Resources containing refreshing informations about correlations:
- Take a look at [this link](https://www.dummies.com/education/math/statistics/how-to-interpret-a-correlation-coefficient-r/)
- See also [this](https://www.simplypsychology.org/correlation.html) or [this](https://www.investopedia.com/ask/answers/032515/what-does-it-mean-if-correlation-coefficient-positive-negative-or-zero.asp) for some more info about the topic

In [None]:
corr_mat = df.corr()
corr_mat

In [None]:
plt.figure(figsize=(12, 9))
sns.heatmap(corr_mat)

## Which color will be more appropropriate for corellation representation?
- Change color map *cmap* (e.g. RdYlGn)
- Set limits to adjust color map values from -1 to 1 (attributes *vmin*, *vmax*)

In [None]:
plt.figure(figsize=(12, 9))
sns.heatmap(corr_mat, square=True, cmap='RdYlGn', vmin=-1, vmax=1)

## What can we say about the values in this correlation sub-matrix?
- Let's focus only some subset of the features

In [None]:
selected_columns = ['LotFrontage', 'LotArea', 'YearBuilt', 'GrLivArea', 'GarageYrBlt', 'GarageArea', 'SalePrice']
corr_mat = df[selected_columns].corr()
corr_mat

In [None]:
plt.figure(figsize=(12, 9))
sns.heatmap(corr_mat, square=True, cmap='RdYlGn', vmin=-1, vmax=1)

## Add values to the heatmap and amplify heatmap's readability

In [None]:
plt.figure(figsize=(12, 9))
sns.heatmap(corr_mat, square=True, cmap=sns.light_palette("seagreen", as_cmap=True), vmin=0.0, annot=True)
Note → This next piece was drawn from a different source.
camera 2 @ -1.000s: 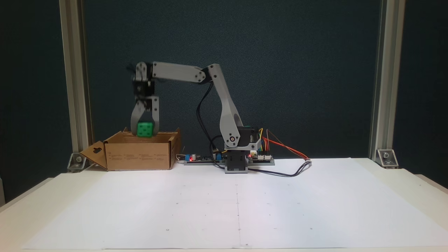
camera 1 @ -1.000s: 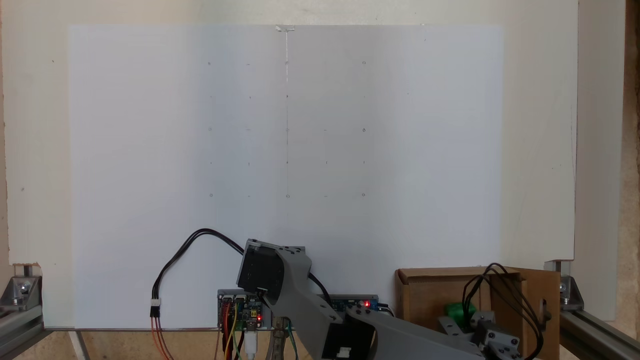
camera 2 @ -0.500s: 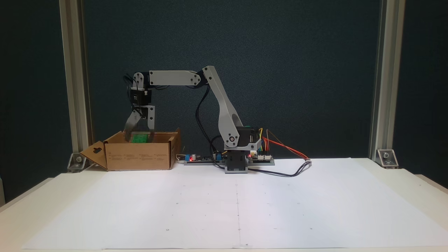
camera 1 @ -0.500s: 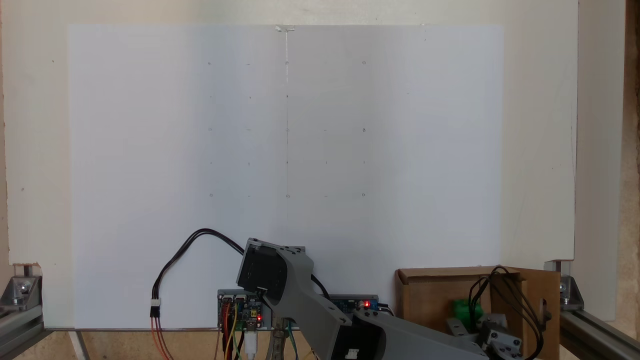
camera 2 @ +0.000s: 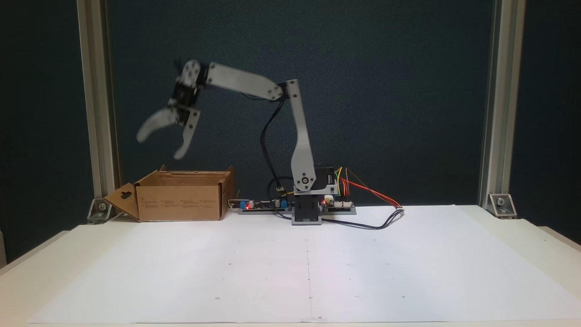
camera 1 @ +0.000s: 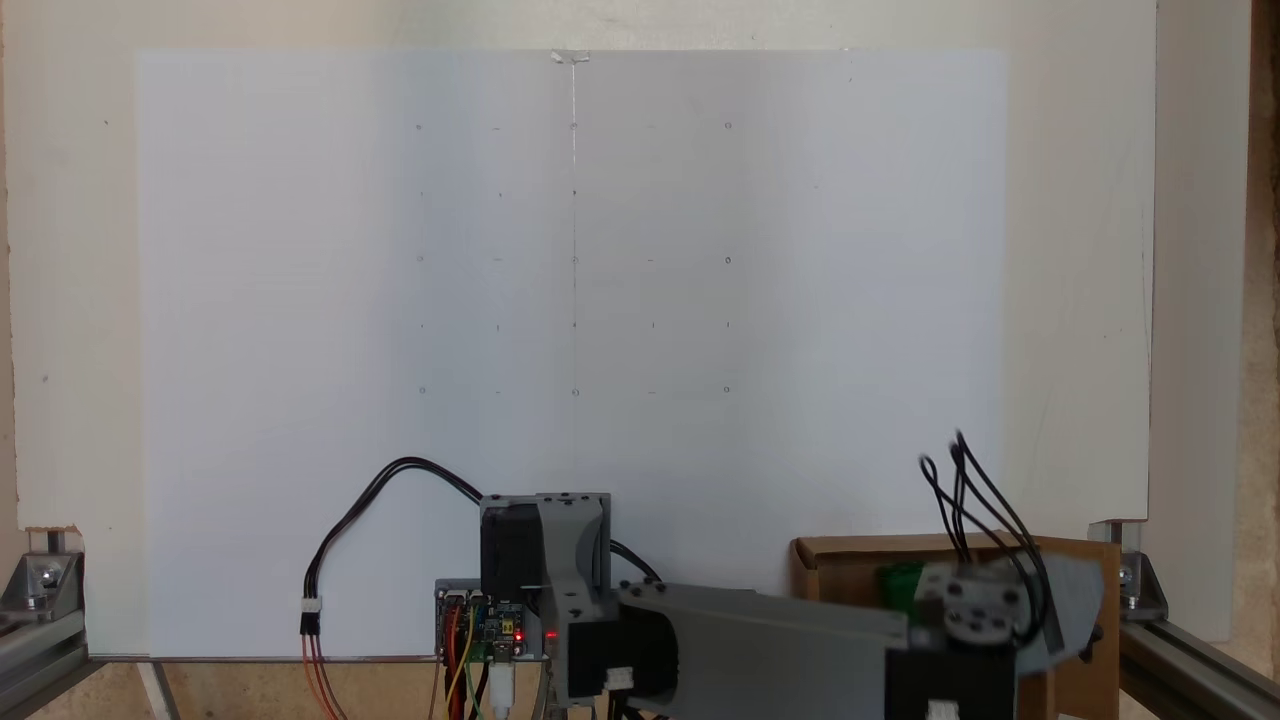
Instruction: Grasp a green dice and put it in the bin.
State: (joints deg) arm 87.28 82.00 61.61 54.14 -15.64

## We highly recommend taking a look at the plot gallery for some inspiration!
- https://seaborn.pydata.org/api.html

# Individual work

## Find the oldest sold house for each locality (attribute **Neighborhood**).

## Explore the meaning of values in attribute **LotConfig**. Is there any relationship between **LotConfig** and **LotFrontage**, create visualization and describe it.

## Do various types of homes differ in living area? Explore the effect of **HouseStyle** and **GrLivArea**. Create visualization and describe it.

## Does **BldfType** have effect on **GrLivArea**? Create visualization and describe it.

## How are the **HouseStyle** and **BldgType** values combined? What is the most common combination? Which feature type are these two attributes and what type of visualization can be used to show number of houses in all combinations between values in these two attributes?

## Is there any progress in type of foundation over the years? Take a look to attributes **Fondation** and **YearBuilt**, create visualization and describe it.

## Show me your creativity :-). Come up with one more analytical question, create visualization and interpret results.